Fredrick: We’re looking for capital and not necessarily consensual capital. We’re looking for more capital into the country. impact capital finance-focused capital, both. We want both. We’re also looking for learning. I think those are the two main things we are looking for coming here.

We have to learn a lot. And that’s why you see, we are always, we are the gene, we are interacting with people that have learned this a lot. We want to get more people we can learn from. We don’t have to do, we don’t have to make the same mistakes that have been made before. So our biggest challenge is really finding partners whom we can learn from, whom we can build some of these solutions with, but that understand the Ugandan, the Ugandan context.

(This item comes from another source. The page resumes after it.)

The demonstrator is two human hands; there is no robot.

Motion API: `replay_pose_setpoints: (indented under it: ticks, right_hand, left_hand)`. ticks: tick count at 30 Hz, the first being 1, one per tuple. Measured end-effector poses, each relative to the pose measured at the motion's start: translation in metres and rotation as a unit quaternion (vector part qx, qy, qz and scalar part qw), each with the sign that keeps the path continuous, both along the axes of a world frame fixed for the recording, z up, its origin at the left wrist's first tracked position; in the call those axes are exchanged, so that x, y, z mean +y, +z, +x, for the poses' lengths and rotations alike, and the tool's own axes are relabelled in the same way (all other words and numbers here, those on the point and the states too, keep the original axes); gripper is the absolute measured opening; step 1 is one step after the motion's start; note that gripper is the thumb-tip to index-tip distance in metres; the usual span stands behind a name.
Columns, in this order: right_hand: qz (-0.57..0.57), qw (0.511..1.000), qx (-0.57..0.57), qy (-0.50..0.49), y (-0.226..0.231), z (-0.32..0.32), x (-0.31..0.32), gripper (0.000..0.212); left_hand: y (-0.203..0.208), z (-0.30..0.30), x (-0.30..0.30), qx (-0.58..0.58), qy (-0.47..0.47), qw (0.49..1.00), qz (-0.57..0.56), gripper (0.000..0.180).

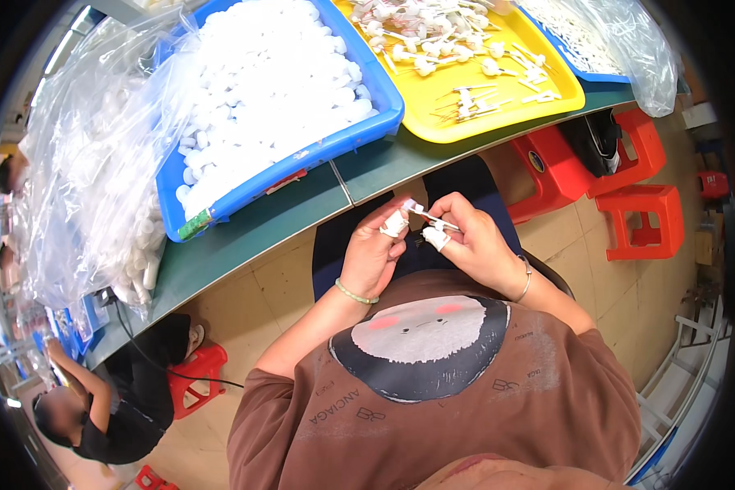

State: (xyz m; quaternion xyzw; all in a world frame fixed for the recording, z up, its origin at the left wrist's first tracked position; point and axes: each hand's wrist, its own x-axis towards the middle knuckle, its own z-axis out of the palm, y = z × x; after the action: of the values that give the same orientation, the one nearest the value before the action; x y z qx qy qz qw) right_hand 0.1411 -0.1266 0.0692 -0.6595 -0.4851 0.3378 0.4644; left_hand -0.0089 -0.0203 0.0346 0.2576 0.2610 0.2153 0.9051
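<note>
The small white piece (413,207) is in the air, between the two hands, above the lap of the person and near the edge of the green tabletop (208,273). The left hand (371,255) has its grip closed almost fully, with the fingertips at the head of the piece. The right hand (483,247) pinches the thin stick (435,220) of this piece between thumb and fingers; how firmly it presses, I am not able to say. On both thumbs there is white tape, which probably helps against slipping.

I judge the piece to be very light and rather stiff, with a smooth head. The stick seems the more fragile part and could bend, so it is better held close to the head, with gentle force. Similar pieces lie in the yellow tray (514,120).
</note>
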Motion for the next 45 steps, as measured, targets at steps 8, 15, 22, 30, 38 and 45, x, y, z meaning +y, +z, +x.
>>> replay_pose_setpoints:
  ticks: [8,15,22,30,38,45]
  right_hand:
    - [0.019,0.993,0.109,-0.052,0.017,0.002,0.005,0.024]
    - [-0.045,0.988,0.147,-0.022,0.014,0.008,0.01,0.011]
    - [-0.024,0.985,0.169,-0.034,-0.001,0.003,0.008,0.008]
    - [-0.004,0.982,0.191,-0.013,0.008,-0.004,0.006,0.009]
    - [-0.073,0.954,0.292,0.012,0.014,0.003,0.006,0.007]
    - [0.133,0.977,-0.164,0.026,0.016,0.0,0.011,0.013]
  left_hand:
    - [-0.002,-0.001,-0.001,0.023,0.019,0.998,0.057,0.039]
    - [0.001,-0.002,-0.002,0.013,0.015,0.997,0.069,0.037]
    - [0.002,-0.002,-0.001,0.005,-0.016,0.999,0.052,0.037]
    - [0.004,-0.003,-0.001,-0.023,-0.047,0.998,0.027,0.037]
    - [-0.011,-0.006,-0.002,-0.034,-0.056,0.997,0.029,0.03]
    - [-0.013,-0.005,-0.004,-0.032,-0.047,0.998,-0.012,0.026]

I think that’s one of our biggest challenges. We have a lot of people that support us, but understanding the context or the community that we are [00:09:00] trying to solve these problems for, how they think, how they behave, what they anticipate. 

Jacob: How would you describe an ideal potential investor for you? 

Fredrick: I’ll say one that is willing to teach us too, I mean, yes, they’re an investor, but maybe they’re an investor because they know a little bit more on how these things should be done.

One that is willing to teach us, but also willing to learn from us. One that is flexible enough to build this solution so that it’s optimal to the community. Because you can only make money, whether it is consensual or finance focus. You can only make money when the people you’re giving this money to can sustainably create it.

So we want one, want an investor that is aligned with that, with that mission and vision. Yeah, that’s, I’ll say that’s what the kind of investor we are looking for. 

Jacob: If somebody wants to try to find you online, what’s the best way? 

Fredrick: You can just look up The Private Sector Foundation Uganda.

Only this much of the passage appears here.